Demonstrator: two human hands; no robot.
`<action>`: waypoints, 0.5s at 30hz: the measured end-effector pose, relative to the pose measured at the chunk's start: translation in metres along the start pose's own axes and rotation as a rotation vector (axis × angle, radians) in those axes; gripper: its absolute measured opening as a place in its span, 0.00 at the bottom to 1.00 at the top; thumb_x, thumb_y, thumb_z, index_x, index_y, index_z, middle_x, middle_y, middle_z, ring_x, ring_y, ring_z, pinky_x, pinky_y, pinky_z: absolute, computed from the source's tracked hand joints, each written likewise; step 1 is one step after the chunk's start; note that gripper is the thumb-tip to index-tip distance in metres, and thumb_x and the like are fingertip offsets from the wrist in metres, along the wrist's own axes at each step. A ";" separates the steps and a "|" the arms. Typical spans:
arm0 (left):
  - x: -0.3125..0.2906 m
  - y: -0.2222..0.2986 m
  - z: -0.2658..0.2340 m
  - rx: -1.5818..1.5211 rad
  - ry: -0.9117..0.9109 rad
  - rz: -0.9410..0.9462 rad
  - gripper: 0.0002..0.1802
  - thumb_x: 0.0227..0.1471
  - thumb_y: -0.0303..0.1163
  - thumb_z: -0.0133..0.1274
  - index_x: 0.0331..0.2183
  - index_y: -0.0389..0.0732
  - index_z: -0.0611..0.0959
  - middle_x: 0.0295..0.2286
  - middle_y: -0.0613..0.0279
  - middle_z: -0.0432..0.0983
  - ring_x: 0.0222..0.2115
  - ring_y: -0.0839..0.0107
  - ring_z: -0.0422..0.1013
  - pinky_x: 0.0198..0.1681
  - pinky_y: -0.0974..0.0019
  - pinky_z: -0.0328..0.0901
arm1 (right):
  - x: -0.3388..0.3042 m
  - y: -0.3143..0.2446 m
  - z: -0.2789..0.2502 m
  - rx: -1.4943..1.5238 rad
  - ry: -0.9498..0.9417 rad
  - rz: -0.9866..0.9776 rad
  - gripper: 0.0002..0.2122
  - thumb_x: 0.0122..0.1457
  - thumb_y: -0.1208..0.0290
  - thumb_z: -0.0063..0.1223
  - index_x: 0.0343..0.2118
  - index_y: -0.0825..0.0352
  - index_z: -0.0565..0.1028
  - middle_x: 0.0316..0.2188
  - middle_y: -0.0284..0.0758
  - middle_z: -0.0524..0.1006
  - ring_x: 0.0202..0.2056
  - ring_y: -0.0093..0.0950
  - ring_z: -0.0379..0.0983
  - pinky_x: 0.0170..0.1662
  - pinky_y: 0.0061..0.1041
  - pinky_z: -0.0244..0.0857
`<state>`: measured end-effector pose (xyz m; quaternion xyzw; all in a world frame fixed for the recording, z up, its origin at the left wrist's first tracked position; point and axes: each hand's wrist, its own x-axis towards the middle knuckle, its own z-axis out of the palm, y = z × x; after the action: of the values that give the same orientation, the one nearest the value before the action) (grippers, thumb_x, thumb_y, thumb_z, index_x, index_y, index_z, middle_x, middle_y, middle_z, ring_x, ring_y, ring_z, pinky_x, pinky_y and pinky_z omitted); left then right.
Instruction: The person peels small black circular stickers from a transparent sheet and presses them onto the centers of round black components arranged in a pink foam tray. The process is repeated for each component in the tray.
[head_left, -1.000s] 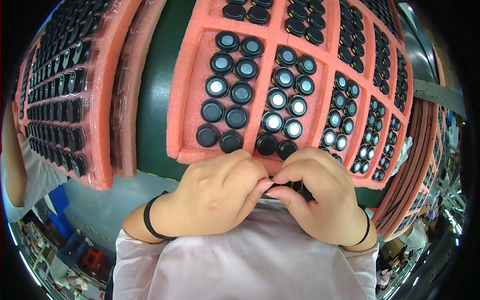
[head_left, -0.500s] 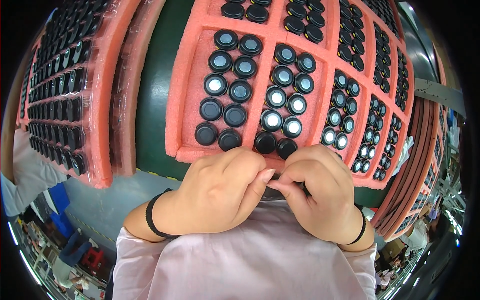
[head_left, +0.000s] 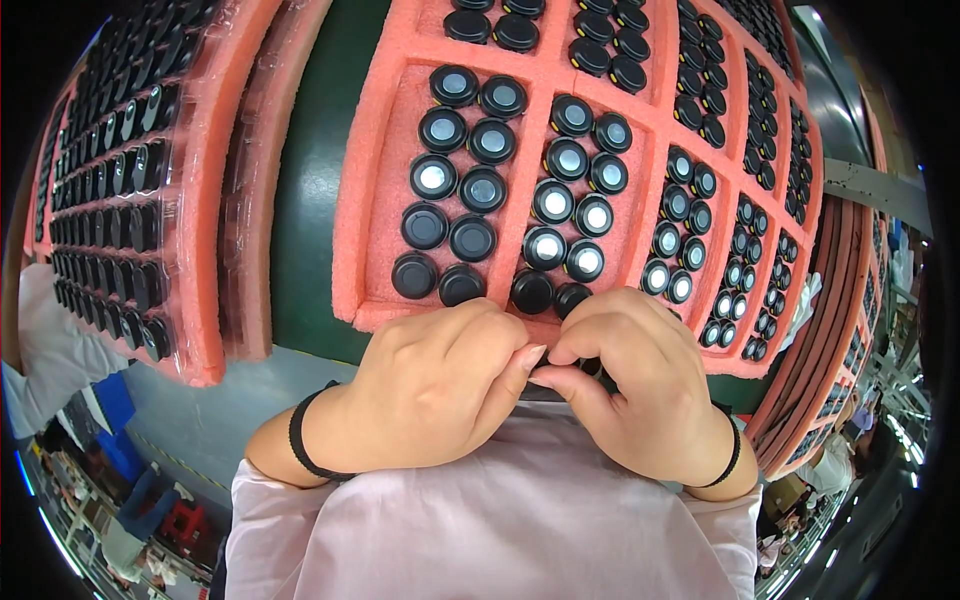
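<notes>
Both my hands meet at the near edge of a pink foam tray (head_left: 350, 230), fingertips almost touching. My left hand (head_left: 435, 385) is closed, thumb pressed against its curled fingers; whatever is in it is hidden. With fingers curled, my right hand (head_left: 640, 390) has its thumb and forefinger slightly apart, and a dark bit shows behind them, too small to name. In the tray's compartments stand round black caps in pairs of columns. Many have a silvery disc on top, such as this disc-topped cap (head_left: 433, 175); the nearest rows, like this plain cap (head_left: 424, 226), show bare black tops.
To the left stands another pink tray (head_left: 205, 250) with clear plastic and rows of black parts. A green surface (head_left: 310, 200) lies between the trays. Stacked pink sheets (head_left: 815, 300) and a metal bar (head_left: 870, 190) are at the right. A person's pale sleeve (head_left: 65, 320) shows far left.
My right thumb and forefinger have parted a little, the thumb sitting slightly lower. My left hand keeps nearly the same pose. The view has shifted slightly.
</notes>
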<state>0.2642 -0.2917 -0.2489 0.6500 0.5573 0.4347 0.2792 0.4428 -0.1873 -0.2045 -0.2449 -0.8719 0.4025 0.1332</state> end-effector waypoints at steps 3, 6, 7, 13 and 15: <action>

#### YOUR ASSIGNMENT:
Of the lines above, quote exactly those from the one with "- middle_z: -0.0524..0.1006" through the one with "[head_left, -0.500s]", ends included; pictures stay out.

#### RESULT OF THE EXERCISE:
  - middle_z: -0.0524..0.1006
  - ring_x: 0.0202..0.2056
  - ring_y: -0.0093..0.0950
  - ring_z: -0.0379..0.0983
  - pinky_x: 0.0170..0.1662
  - pinky_y: 0.0061..0.1041
  - pinky_z: -0.0244..0.0857
`<state>`: measured end-effector pose (xyz m; quaternion xyzw; all in a world frame fixed for the recording, z up, its origin at the left wrist's first tracked position; point and axes: each hand's wrist, its own x-axis towards the middle knuckle, its own z-axis out of the palm, y = z × x; after the action: of the values that give the same orientation, the one nearest the value before the action) (grippers, thumb_x, thumb_y, thumb_z, index_x, index_y, index_z, middle_x, middle_y, middle_z, ring_x, ring_y, ring_z, pinky_x, pinky_y and pinky_z omitted); left then right.
Instruction: The person peels small black circular stickers from a transparent sheet and presses them onto the centers of round black components arranged in a pink foam tray. The process is repeated for each component in the tray.
[head_left, -1.000s] 
[head_left, -0.500s] 

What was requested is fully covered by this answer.